Aufgrund der vorliegenden Kassation erübrigt es sich, auf die auf Beschwerdeebene geltend gemachten Vorbringen und die eingereichten Unterlagen näher einzugehen. 9. 9.1 Bei diesem Ausgang des Verfahrens sind keine Kosten zu erheben (Art. 63 Abs. 1 VwVG). Der am 19. September 2014 einbezahlte Kostenvorschuss ist den Beschwerdeführenden entsprechend zurückzuerstatten. 9.2 Den vertretenen Beschwerdeführenden 2-6 beziehungsweise dem inzwischen nicht mehr vertretenen Beschwerdeführer 1 ist angesichts ihres Obsiegens in Anwendung von Art. 64 VwVG und Art. 7 ff. des Reglements vom 21. Februar 2008 über die Kosten und Entschädigungen vor dem Bundesverwaltungsgericht (VGKE, SR 173.320.2) eine vom SEM auszurichtende Entschädigung für die ihnen notwendigerweise erwachsenen Parteikosten zuzusprechen, welche in Anwendung der zu berücksichtigenden Faktoren auf Fr. 800.‒ (inkl. Auslagen und Mehrwertsteuer) zu bemessen ist.

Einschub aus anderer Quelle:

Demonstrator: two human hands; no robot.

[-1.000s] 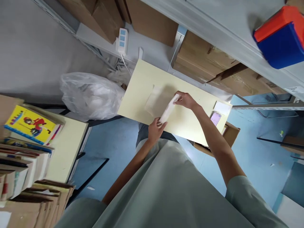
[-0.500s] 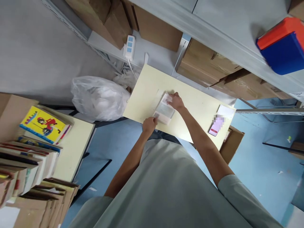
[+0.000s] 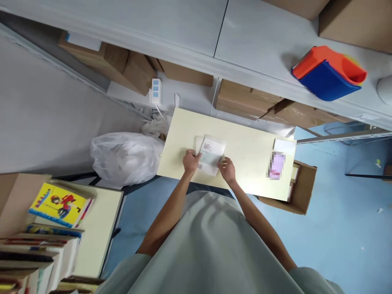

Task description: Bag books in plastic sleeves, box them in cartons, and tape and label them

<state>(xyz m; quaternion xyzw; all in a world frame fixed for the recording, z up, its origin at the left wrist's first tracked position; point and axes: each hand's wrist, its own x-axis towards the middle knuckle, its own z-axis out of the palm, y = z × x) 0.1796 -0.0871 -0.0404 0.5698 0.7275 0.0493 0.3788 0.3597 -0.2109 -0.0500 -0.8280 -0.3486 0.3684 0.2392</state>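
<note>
A thin pale booklet in a clear sleeve lies flat on the cream table, on top of another pale sheet. My left hand grips its left edge with curled fingers. At the booklet's lower right corner my right hand pinches the edge. Both hands sit at the near side of the table, close to my body.
A phone and a white card lie at the table's right end. A white plastic bag sits left of the table, an open cardboard box right. Stacked books fill the lower left. Shelves with boxes and a blue-orange bin stand behind.
The booklet went from held on edge above the table to lying flat. My right hand moved from its far edge to its near right corner. The view shifted.
</note>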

(Dispositiv nächste Seite)
D-4918/2014 Demnach erkennt das Bundesverwaltungsgericht: 1. Die Beschwerde wird gutgeheissen. 2. Die Ziffern 4 und 5 des Dispositivs der Verfügung des BFM vom 30. Juli 2014 werden aufgehoben und die Sache wird im Sinne der Erwägungen zur Neubeurteilung an das SEM zurückgewiesen. 3. Es werden keine Verfahrenskosten auferlegt. Der einbezahlte Kostenvorschuss wird den Beschwerdeführenden zurückerstattet. 4. Das SEM wird angewiesen, den Beschwerdeführenden für das Verfahren vor dem Bundesverwaltungsgericht eine Parteientschädigung in der Höhe von Fr. 800.‒ auszurichten. 5. Dieses Urteil geht an die Beschwerdeführenden, das SEM und die zuständige kantonale Behörde.